Twelve-year-old Elfina lives with her grandmother in Paraguay. When a distant relative offers to have Elfina come live with her in the city so she can attend school, Elfina's grandmother sends her off for a better life. But life with her relatives isn't what Elfina thought it would be, and soon Elfina finds herself far away from home, living in Canada, and kept as a domestic servant by the family. School and an education are now a distant dream. When Elfina's uncle makes inappropriate advances at her, she knows she must somehow find the courage to escape and return home. But who will help her?
ANDRÉ JACOB's career has been oriented towards social practices in the face of racism and discrimination. He is a former professor at the School of Social Work at Université du Québec à Montréal and has been a guest lecturer on immigration, racism, and international development around the world. He is the recipient of the Rights and Freedoms Award from the Quebec Human Rights Commission and a Heritage Excellence Award from Canadian Heritage. He is also a professional visual artist and vice-chairman of the Artists for Peace. André lives in Mascouche, Québec.
CHRISTINE DELEZENNE is a graphic designer and an illustrator. She integrates various elements in her art — drawings, textures, collages and photos. She received the prestigious Elizabeth Cleaver Award, offered by IBBY Canada for the illustrations in La Clé. She is also the illustrator of The Little Yellow Bottle. Christine lives presently in the region of Zurich in Switzerland.
SUSAN OURIOU is an award-winning literary translator of more than 40 works. She has been shortlisted or awarded the Governor General's Award for Literary Translation, the John Glassco Translation Prize, and France's Ordre des Arts et des Lettres for her work as a translator, interpreter and writer. Several of her translations for children have been on IBBY's annual Honour Lists. In addition, Susan helped found the Banff International Literary Translation Centre (BILTC) and was the founding editor of the bi-annual translation review TransLit. She lives in Calgary, Alberta.
The Courage of Elfina packs a big punch for a small book. I would recommend it for school and public libraries.
"The words and pictures interlace seamlessly: a variety of large and small panels highlight both the spatial limitations of Elfina's world and her fantasies of escape … Christine Delezenne's two—colour illustrations are filled with movement and information, as well as glimpses of Elfina's humour and cheeky resistance."

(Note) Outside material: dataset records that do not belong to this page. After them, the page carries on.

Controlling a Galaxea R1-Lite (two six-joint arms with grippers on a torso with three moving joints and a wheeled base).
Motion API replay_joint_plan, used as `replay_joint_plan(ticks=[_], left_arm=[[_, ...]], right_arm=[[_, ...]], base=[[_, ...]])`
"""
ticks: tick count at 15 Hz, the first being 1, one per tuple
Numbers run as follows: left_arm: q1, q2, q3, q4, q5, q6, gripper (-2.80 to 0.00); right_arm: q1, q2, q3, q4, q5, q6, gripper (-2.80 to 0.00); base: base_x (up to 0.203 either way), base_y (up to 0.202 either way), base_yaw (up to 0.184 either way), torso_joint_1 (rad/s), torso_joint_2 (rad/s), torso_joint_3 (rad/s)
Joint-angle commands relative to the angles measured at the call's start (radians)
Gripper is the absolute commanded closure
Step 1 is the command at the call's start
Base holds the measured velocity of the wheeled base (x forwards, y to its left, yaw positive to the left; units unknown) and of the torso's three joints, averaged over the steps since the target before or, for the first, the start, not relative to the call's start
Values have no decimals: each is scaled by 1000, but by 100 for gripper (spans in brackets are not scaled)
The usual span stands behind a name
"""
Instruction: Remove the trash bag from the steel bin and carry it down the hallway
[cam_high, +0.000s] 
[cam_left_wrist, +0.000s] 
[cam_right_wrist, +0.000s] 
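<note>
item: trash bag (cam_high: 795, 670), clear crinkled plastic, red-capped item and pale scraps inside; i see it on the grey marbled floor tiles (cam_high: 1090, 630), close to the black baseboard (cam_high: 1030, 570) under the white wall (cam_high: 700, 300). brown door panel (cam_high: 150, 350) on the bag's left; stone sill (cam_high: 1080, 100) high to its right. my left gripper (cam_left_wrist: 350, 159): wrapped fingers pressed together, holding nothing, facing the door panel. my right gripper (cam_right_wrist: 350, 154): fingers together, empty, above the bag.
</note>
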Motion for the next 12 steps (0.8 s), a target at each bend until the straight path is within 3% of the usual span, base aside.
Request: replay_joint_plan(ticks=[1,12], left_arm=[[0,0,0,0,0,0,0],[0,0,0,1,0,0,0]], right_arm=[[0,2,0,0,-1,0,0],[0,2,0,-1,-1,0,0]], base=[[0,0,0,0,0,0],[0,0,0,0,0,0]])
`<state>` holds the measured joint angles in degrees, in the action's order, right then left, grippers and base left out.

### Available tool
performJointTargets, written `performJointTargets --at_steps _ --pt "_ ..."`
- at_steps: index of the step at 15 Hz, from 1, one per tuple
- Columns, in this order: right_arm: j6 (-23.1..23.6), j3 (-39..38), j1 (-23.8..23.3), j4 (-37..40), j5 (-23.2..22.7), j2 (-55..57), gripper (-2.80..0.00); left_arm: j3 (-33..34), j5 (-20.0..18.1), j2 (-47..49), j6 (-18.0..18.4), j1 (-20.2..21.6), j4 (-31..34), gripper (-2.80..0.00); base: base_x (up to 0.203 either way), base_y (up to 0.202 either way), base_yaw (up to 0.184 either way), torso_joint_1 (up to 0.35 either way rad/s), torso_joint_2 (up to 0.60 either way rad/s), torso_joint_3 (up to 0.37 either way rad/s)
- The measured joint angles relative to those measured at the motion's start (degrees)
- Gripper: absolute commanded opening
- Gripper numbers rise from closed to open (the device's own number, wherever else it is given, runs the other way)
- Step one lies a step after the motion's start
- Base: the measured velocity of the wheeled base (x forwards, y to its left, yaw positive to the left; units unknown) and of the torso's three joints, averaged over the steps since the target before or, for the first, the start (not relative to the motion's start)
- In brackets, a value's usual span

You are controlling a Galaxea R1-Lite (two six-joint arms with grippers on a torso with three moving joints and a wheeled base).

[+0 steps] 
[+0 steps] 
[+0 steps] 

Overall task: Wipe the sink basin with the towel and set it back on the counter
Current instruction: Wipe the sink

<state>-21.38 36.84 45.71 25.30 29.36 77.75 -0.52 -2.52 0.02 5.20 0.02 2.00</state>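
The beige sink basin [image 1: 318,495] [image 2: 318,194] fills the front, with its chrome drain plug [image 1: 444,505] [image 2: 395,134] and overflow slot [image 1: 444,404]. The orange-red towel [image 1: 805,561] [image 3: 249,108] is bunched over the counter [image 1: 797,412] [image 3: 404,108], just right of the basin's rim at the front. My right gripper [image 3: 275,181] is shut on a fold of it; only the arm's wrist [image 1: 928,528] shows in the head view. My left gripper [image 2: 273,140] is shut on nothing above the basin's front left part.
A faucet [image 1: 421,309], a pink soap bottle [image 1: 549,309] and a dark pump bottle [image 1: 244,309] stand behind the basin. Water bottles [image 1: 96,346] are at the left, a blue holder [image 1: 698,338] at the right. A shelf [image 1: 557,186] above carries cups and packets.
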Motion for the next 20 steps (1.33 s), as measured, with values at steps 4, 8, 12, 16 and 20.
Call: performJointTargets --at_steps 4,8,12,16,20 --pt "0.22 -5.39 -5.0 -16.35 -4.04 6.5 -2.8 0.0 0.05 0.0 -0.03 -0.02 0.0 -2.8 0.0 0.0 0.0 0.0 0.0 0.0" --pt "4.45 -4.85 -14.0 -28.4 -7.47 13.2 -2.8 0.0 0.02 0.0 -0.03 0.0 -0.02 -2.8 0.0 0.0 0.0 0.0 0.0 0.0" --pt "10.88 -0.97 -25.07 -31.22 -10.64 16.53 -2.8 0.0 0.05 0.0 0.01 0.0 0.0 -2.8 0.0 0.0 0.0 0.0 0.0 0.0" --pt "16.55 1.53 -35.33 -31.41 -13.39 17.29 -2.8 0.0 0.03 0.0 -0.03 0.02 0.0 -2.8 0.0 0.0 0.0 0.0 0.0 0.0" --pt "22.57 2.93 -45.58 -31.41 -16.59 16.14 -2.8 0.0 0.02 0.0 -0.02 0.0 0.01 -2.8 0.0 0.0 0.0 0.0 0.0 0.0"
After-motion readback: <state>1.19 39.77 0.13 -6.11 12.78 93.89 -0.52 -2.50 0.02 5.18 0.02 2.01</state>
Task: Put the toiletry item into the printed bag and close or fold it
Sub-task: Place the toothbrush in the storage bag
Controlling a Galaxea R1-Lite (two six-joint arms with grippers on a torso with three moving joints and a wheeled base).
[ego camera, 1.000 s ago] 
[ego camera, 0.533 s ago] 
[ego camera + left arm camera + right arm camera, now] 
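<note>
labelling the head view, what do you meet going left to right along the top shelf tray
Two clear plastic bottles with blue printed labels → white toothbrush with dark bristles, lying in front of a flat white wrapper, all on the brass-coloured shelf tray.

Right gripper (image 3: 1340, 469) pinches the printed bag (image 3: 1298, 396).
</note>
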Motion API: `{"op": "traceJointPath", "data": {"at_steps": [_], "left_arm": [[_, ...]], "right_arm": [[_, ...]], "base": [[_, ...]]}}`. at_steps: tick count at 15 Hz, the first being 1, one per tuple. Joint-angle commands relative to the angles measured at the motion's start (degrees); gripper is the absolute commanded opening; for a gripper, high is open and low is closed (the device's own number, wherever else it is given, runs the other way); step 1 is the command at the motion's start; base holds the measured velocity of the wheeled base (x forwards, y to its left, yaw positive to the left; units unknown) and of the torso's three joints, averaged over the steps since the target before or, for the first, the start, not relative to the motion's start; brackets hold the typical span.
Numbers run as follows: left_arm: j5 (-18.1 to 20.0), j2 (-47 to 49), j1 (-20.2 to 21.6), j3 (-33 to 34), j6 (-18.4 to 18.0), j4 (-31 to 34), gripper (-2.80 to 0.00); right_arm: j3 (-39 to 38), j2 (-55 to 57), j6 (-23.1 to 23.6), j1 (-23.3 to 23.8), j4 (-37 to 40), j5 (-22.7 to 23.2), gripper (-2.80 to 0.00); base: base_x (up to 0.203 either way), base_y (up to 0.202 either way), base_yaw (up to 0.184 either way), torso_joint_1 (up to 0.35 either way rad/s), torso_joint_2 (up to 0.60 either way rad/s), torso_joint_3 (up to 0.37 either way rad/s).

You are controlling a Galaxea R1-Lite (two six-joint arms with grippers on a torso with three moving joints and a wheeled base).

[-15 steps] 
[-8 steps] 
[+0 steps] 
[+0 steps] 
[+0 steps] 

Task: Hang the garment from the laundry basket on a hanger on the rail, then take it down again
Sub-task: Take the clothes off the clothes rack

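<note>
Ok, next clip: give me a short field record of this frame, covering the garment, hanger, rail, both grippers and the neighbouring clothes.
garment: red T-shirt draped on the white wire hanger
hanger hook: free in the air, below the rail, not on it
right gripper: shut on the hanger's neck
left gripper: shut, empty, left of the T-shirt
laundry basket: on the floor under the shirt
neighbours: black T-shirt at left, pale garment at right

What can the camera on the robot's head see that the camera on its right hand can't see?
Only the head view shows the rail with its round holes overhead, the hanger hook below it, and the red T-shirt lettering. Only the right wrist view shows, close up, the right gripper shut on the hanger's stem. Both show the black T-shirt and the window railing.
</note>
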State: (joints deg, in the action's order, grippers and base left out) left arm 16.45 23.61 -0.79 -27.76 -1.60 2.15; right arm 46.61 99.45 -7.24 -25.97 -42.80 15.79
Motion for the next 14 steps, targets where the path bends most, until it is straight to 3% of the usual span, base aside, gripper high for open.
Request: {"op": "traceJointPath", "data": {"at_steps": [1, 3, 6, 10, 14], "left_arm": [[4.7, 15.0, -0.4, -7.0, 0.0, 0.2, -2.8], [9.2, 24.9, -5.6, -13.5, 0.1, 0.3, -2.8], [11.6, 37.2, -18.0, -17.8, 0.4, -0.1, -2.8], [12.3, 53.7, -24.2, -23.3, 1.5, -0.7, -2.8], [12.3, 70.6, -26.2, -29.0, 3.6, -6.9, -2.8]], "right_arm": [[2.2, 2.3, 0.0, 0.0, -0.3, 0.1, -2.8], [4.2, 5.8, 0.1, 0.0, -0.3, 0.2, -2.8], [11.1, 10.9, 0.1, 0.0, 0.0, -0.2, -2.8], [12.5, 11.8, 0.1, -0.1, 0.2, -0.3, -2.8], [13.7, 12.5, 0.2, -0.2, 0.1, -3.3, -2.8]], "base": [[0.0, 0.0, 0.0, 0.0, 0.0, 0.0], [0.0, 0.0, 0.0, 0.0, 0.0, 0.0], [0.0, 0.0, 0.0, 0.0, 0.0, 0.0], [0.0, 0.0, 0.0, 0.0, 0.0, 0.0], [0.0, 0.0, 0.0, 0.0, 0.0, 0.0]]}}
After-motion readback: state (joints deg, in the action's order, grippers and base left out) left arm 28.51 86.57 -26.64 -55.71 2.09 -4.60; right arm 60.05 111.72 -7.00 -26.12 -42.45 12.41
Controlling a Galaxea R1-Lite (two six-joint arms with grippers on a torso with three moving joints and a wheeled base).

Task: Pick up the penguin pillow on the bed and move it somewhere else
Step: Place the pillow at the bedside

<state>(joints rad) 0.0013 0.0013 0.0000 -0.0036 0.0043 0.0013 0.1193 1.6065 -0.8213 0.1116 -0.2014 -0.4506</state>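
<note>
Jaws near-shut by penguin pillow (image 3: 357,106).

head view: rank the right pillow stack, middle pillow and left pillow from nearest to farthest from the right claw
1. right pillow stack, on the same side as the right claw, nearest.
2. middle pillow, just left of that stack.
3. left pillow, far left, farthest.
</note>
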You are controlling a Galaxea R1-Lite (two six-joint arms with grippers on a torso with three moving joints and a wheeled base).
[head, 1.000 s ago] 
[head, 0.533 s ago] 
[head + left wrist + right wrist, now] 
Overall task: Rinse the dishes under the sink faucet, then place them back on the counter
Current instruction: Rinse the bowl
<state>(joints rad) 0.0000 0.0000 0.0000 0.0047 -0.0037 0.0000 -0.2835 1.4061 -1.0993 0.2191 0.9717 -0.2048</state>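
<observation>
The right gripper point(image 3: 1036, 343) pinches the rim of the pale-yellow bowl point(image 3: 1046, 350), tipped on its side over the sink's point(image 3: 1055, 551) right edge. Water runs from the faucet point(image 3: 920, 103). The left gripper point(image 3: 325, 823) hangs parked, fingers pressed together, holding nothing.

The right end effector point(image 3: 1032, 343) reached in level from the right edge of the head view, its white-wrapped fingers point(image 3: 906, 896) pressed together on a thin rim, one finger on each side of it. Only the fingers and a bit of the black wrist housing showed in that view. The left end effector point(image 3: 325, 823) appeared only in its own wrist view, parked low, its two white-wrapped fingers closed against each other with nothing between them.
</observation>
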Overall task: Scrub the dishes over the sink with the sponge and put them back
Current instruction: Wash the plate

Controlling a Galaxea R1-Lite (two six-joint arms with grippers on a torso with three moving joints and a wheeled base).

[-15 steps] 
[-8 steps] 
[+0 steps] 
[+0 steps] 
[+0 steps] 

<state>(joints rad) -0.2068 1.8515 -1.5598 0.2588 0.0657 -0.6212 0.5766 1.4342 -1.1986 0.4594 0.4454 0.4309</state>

This slight volume packs considerable punch, laying bare the peril tens of millions of marginalized children face every day. A worthy acquisition for school and public libraries.
The Courage of Elfina is an engaging tale to teach young readers about forced child labour right here in Canada.
A deceptively short read that casts needed light on a dark and dehumanizing practice.
Knowledge and awareness are critical components when trying to solve any problem, and this small but powerful novel arms its readers with information which they may use to confront the issues of forced domestic labour.